- [WHAT IS EXPECTED]
The string "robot" may appear in lines of the listing. Report each line where it does.

- [DATA LISTING]
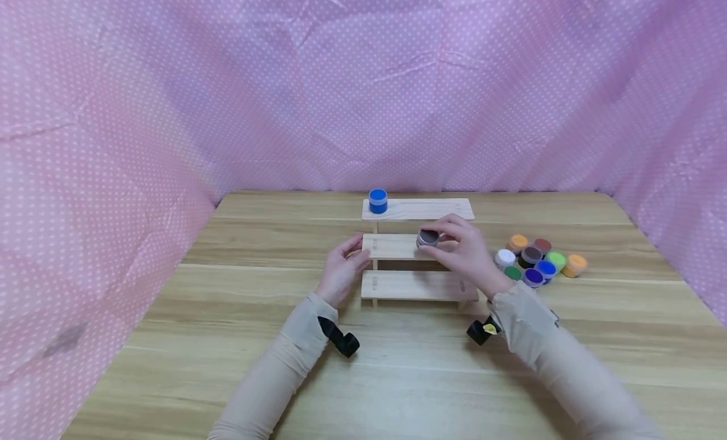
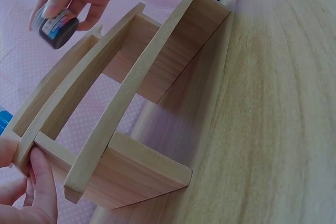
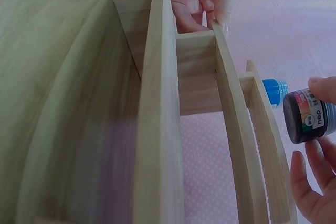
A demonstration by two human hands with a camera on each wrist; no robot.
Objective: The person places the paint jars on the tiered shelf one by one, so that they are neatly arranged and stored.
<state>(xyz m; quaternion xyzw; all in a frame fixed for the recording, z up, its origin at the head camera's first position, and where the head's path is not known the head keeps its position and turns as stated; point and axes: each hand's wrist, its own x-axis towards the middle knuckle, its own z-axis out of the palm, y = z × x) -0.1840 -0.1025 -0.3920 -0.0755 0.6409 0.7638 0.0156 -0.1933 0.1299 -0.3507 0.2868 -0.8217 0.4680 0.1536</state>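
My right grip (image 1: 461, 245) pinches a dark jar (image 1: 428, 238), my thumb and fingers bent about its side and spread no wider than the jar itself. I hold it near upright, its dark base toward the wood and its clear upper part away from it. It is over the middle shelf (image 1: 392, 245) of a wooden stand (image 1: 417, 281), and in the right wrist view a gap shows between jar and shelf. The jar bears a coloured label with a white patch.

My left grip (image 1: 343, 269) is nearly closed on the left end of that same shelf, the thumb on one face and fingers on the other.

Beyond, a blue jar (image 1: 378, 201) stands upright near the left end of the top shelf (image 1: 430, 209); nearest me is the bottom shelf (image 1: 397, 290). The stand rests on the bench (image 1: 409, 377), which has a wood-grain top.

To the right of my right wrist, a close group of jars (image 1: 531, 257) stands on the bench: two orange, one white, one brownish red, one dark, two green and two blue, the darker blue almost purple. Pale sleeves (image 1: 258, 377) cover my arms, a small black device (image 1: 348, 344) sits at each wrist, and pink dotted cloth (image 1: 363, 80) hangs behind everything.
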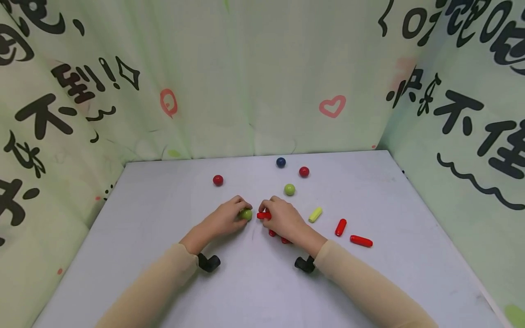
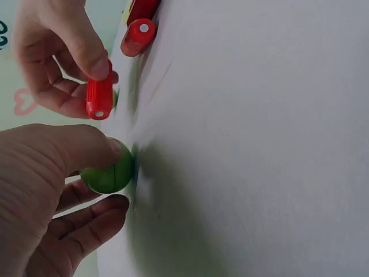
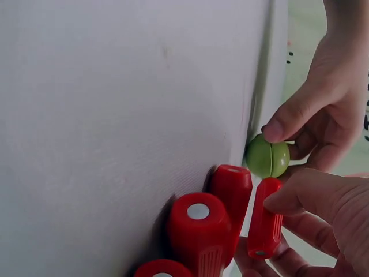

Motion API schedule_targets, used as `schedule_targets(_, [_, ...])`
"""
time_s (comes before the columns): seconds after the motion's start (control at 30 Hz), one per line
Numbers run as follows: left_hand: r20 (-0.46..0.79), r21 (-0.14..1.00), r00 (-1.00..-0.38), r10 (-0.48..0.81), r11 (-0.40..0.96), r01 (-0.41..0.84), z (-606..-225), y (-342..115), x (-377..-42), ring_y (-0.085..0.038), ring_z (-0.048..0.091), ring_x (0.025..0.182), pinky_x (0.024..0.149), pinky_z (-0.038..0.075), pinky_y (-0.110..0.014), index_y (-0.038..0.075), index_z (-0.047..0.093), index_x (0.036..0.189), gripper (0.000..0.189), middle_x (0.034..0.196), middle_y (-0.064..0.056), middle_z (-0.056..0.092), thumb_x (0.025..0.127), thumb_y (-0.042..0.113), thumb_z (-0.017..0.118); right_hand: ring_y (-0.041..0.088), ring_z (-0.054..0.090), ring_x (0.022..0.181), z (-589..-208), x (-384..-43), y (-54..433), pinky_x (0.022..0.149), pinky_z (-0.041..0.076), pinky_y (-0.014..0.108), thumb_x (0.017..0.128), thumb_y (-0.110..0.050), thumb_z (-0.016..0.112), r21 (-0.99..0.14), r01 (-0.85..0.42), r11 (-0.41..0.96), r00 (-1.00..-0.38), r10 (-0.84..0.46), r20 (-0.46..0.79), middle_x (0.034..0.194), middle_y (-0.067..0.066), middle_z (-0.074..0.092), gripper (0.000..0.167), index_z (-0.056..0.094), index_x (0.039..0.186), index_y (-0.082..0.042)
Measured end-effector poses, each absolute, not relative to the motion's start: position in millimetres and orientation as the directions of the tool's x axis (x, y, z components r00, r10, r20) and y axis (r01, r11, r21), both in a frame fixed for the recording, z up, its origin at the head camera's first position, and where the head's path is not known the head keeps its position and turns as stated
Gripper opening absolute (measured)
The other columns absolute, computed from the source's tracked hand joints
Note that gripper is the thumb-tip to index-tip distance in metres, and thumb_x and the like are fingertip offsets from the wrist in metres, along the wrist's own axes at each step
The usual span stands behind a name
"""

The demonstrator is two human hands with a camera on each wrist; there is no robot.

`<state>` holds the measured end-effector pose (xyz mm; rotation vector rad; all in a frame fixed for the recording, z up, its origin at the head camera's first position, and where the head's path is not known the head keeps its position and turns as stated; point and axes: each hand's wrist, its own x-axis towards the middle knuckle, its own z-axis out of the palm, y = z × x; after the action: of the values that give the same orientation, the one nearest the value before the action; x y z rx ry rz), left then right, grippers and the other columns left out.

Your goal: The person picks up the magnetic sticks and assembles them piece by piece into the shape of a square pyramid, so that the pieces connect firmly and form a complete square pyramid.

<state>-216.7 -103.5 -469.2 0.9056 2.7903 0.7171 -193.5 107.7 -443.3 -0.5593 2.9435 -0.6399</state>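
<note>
My left hand point(image 1: 223, 218) pinches a green ball point(image 1: 246, 214) between thumb and fingers, low over the white tabletop. A thin seam line crosses the ball point(image 2: 109, 173) in the left wrist view. Just to its right, my right hand point(image 1: 287, 219) grips a short red rod point(image 1: 263, 215). In the left wrist view a small silvery disc shows in the end of that rod point(image 2: 100, 99). Rod and ball look close together; whether they touch I cannot tell. Beneath the right hand lie more red rods point(image 3: 199, 228), partly hidden by it in the head view.
Beyond the hands lie a green ball point(image 1: 289, 189), a red ball point(image 1: 304, 171), a dark blue ball point(image 1: 280, 162) and another red ball point(image 1: 218, 180). To the right are a yellow rod point(image 1: 315, 214) and red rods point(image 1: 361, 241). Printed curtains point(image 1: 254, 91) enclose the table point(image 1: 262, 291).
</note>
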Motion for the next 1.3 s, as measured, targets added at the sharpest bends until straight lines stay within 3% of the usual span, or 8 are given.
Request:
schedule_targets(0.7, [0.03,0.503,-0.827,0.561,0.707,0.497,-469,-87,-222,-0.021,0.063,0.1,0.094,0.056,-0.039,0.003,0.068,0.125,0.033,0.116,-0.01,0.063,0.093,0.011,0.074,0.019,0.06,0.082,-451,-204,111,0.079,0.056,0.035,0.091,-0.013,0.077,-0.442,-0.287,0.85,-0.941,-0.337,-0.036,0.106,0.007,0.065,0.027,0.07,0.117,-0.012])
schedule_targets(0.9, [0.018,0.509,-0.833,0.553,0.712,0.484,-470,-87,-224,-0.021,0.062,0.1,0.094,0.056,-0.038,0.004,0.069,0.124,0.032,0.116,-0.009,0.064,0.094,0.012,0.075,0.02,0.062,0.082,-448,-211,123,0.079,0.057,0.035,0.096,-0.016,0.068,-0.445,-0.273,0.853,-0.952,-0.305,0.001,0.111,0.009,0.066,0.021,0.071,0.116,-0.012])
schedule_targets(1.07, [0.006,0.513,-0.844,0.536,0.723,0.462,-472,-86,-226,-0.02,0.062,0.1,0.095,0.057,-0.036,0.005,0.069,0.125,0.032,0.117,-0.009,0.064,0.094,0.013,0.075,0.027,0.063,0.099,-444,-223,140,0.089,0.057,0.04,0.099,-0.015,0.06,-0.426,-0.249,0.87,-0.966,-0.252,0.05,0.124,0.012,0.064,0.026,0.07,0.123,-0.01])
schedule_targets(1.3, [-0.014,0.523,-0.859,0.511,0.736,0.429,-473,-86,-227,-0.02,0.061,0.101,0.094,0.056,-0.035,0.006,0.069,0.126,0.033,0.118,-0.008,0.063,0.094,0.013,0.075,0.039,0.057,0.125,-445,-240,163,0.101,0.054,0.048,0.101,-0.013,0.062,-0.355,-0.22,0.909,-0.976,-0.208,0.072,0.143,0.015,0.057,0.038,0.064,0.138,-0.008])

- [RESPONSE AREA]
A demonstration by two human hands with a camera on each wrist; no robot.
The demonstrator is two human hands with a camera on each wrist; there is no robot.

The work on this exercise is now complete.